I was excited that Ivy Riggs decided to weave one of the birds from Frida Hansen’s “Clematis and Birds of Paradise.” Seeing this bird in this transparency at the 2015 Frida Hansen retrospective at the Stavanger Art Museum made me fall in love with the technique.


Now Ivy is weaving her own colorful take on the exotic bird to learn Frida Hansen’s technique. We found it useful to have full-page printouts of details from Frida Hansen’s transparencies near the looms. Individual shots of weaving are clear in the photos, and once you are thinking and observing for a while, her technique becomes more obvious, like how narrow or wider slits of open warp can create marvelous detail. Look at the beautiful blue and purple tail feathers emerging.

Sharon Marquardt continued work on a warp of deep red prydvevgarn at 9 epi that she put on her Mirrix loom before the class. I have had success with, and recommend the heavier aklegarn at 8 epi. Sharon is a very adept weaver, so I was interested to see how she would fare with the thinner yarn. She had two observations to start. The prydvevgarn had problems as warp because the Mirrix shedding mechanism also turned out to be a bit of a shredding mechanism. She switched to picking the pattern threads to avoid friction on the warp. Also, when she tried prydvevgarn, which is a fairly smooth and hard weaving yarn, for weft, she wasn’t getting the coverage she would like with that warp and sett. I mentioned on the first day that I have sometimes used Rauma finullgarn, which is a bit fluffier. Sharon tried that yarn and it covered her warp better.

Sharon was using this pattern, a detail from Frida Hansen’s transparency, Sommernattsdrøm [Summer Night’s Dream].
Jan Mostrom is a friend of mine, and since I talked with her several times while planning the class, she definitely had ideas on the first day. She owns Anniken Thue’s biography of Frida Hansen (out of print, only in Norwegian), and found an interesting border in a photo of one of Frida Hansen’s art tapestries (not a transparency).

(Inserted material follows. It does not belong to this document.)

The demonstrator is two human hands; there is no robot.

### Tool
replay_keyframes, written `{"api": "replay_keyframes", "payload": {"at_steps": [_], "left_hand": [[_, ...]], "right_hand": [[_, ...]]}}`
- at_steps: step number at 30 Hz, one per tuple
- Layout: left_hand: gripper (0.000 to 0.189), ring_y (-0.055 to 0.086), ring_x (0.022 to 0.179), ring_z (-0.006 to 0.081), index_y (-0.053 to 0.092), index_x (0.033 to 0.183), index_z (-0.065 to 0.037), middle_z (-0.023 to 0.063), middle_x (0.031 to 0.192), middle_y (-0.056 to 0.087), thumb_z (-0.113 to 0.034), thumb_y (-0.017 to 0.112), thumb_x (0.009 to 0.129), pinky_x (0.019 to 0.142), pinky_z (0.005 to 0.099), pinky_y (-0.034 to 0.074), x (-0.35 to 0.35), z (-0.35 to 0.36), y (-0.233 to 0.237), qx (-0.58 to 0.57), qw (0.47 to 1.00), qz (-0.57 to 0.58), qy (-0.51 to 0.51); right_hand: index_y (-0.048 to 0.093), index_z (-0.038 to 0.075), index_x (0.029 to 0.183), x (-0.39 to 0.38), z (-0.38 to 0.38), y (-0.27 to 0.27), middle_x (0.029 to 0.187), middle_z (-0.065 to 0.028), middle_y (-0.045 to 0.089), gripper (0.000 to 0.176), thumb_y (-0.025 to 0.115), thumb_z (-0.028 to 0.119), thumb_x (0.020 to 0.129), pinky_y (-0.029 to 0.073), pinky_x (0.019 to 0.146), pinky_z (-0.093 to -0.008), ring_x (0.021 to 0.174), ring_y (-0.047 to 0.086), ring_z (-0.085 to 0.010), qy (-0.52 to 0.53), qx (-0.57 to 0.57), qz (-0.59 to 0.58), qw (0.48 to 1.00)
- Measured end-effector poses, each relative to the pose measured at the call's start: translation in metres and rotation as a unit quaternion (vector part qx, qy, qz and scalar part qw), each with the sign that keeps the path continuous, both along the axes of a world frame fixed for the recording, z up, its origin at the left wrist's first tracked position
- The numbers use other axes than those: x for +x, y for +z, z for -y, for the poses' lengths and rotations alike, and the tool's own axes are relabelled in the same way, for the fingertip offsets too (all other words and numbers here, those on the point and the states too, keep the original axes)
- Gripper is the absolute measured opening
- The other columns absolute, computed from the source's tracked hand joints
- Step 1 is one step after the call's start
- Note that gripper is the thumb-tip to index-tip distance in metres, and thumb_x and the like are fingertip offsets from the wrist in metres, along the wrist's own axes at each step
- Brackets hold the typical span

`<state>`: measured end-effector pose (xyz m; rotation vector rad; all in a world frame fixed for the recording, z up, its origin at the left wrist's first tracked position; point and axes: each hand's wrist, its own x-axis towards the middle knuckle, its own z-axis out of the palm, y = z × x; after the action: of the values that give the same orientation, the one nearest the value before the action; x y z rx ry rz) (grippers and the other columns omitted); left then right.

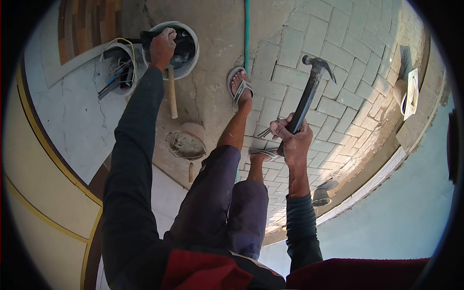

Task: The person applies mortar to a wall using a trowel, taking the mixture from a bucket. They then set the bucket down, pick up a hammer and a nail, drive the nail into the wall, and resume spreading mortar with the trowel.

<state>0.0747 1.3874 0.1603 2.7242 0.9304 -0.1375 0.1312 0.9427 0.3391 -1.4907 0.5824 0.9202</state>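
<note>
A claw hammer (305, 99) with a dark handle stands head-up in my right hand (296, 140), whose fingers are wrapped round the lower handle. Several thin nails (268, 129) stick out from the same hand to the left. My left hand (163, 47) is at a white bucket (194, 65) of dark tools at the upper left, fingers bent over its contents. Whatever those fingers hold, if anything, is hidden. Below that hand, a wooden handle (172, 94) hangs over the bucket's edge.
Left of the bucket is a smaller pail (126, 87) with tools. A tub of wet mortar (186, 142) stands near my legs. A green hose (247, 34) runs along the floor beside grey pavers (309, 38). A trowel and pot (321, 197) lie at the right wall.
</note>
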Motion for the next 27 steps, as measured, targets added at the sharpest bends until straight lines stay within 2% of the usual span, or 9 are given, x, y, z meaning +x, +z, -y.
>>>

Three apples and many leaves. She expanded the section, traced around the shapes with marker, and then traced with pencil onto tissue. She made adjustments of the orientation of some leaves on the pencil version to avoid long floats. Finally, she traced the shapes onto a stiff interfacing to use as her cartoon. Thicker interfacing works great for a cartoon; it’s easy to pin into, but other students just used paper with no problem. I’ve done both.


One interesting change we made in class was the size of the piece. Jan’s original vertically-oriented pattern was 13″ wide, but we decided that the scale would be fine at 10″ wide. The shapes were still of good size, plus it would not take as long to weave. That’s the beauty of a laptop and printer as design tools — we could print out the design again quite quickly.



Finally, Sheila Oberreuter took her design inspiration from another field, ceramics. She brought a book of ceramic tile patterns, and was eager to try a bee. Frida Hansen often included geometric borders on her transparencies; Sheila added hexagons as a nod to honeycombs. And the bee is sipping from a Frida flower. Her design process included paper, tape, tracing, and a lot of thinking about which parts of the image should be open warp. She chose to keep the bee on top of a leaf, and create its legs with her dark blue open warp.


I am grateful for the chance to see all of these projects develop during my magic week in Decorah. I had so much fun that I agreed to teach the workshop at the Weavers Guild of Minnesota in late February or early March, 2024. Details will be available within a month or so.